By Ann Taylor Boutwell
Sept. 1, 1939: Gone With the Wind author Margaret Mitchell and husband John Robert Marsh said goodbye to the Russell Apartment on 17th at West Peachtree streets and moved into a second floor unit at the Della Manta apartments on Piedmont Avenue in Ansley Park. The three-story, red brick building, designed in 1917 by architect Neel Reid, was renamed One South Prado after a condominium conversion in 1986. The condo made news in August when it was sold to a new owner.
Sept. 8, 1913: The tuition-free Girl’s Night School opened its academic 1913-1914 evening sessions at the Steiner-Emery Building, which was located at 1½ Viaduct Place on the corner of North Broad Street. Principal Laura M. White’s salary was $1,000 per year, provided she worked full=time. Each of her three faculty members earned $400 per year. With a monthly budget of $85 she paid the rent and janitorial service.
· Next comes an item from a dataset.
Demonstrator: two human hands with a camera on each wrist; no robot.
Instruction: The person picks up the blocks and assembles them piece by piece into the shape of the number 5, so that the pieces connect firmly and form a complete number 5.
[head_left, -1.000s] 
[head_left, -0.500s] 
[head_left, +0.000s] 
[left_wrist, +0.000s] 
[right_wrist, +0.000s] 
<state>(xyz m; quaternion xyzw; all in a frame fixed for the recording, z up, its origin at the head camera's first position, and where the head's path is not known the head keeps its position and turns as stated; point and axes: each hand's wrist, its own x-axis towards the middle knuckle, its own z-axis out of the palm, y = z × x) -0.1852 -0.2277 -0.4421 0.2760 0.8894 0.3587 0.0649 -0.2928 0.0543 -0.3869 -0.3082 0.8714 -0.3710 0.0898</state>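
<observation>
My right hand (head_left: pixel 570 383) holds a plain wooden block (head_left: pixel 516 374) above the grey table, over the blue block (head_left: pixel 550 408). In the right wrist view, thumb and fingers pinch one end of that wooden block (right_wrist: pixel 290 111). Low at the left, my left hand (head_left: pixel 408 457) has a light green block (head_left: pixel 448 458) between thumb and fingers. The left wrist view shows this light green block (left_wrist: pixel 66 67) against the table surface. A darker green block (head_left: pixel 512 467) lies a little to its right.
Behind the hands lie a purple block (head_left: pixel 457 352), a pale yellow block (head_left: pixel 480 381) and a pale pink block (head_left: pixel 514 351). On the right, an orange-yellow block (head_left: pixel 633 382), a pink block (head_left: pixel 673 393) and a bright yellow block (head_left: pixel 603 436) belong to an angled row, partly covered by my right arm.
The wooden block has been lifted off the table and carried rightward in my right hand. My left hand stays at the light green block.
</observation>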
The board of education paid for light and heat.
Sept. 20, 1923: The young matrons of St. Mark’s Methodist Church met in the 10th Street shopping district’s Piggly Wiggly at 827 Peachtree. They busied themselves fundraising by selling homemade goodies to Thursday shoppers. The Piggly Wiggly between 10th and 11th streets was officially the company’s second store in Atlanta. It opened in 1919 on the old site of the Barnett Brothers grocery store. By 1931, the Winn & Lovett Company of Georgia had purchased Atlanta’s 36 Piggly Wiggly stores and the address had changed to 1005 Peachtree Street.
Sept. 24, 1864: U.S. Gen. William T. Sherman attended a musical entertainment at the little Athenaeum on Decatur Street. It was Atlanta’s first official theater. The Sunny South described the theater “as a plain looking building with parquet and a gallery. There were no boxes and the seats were ordinary benches with no cushions. The Brass Band of the 33d Massachusetts Volunteers opened the concert with the “Soldiers Chorus” from Gounod’s Faust, a special favorite of President Abraham Lincoln. Atlanta had surrendered to Union forces just a few weeks earlier. Sherman would leave on Atlanta on his March to the Sea on Nov. 15, leaving behind the smoldering ruins of the city.
Sept. 29, 1907: Eighty-five train cars rolled into town with the famous Hagenbeck & Wallace Circus. The smell of sawdust, sweat, and animals permeated the old show grounds at Jackson Street and Auburn Avenue in the Fourth Ward. On the following Monday morning, the traveling amusement, nearly two miles long, paraded through the city’s streets with chariots, wagons, cages, animals and clowns. The Atlanta Georgian described final performance audience as “sweltering humanity jammed into the tent.” In 1907, Benjamin Wallace bought the animal trainer Carl Hagenbeck’s Circus and merged it with his E. B. Wallace Circus. The Atlanta show was one of the first after the merger.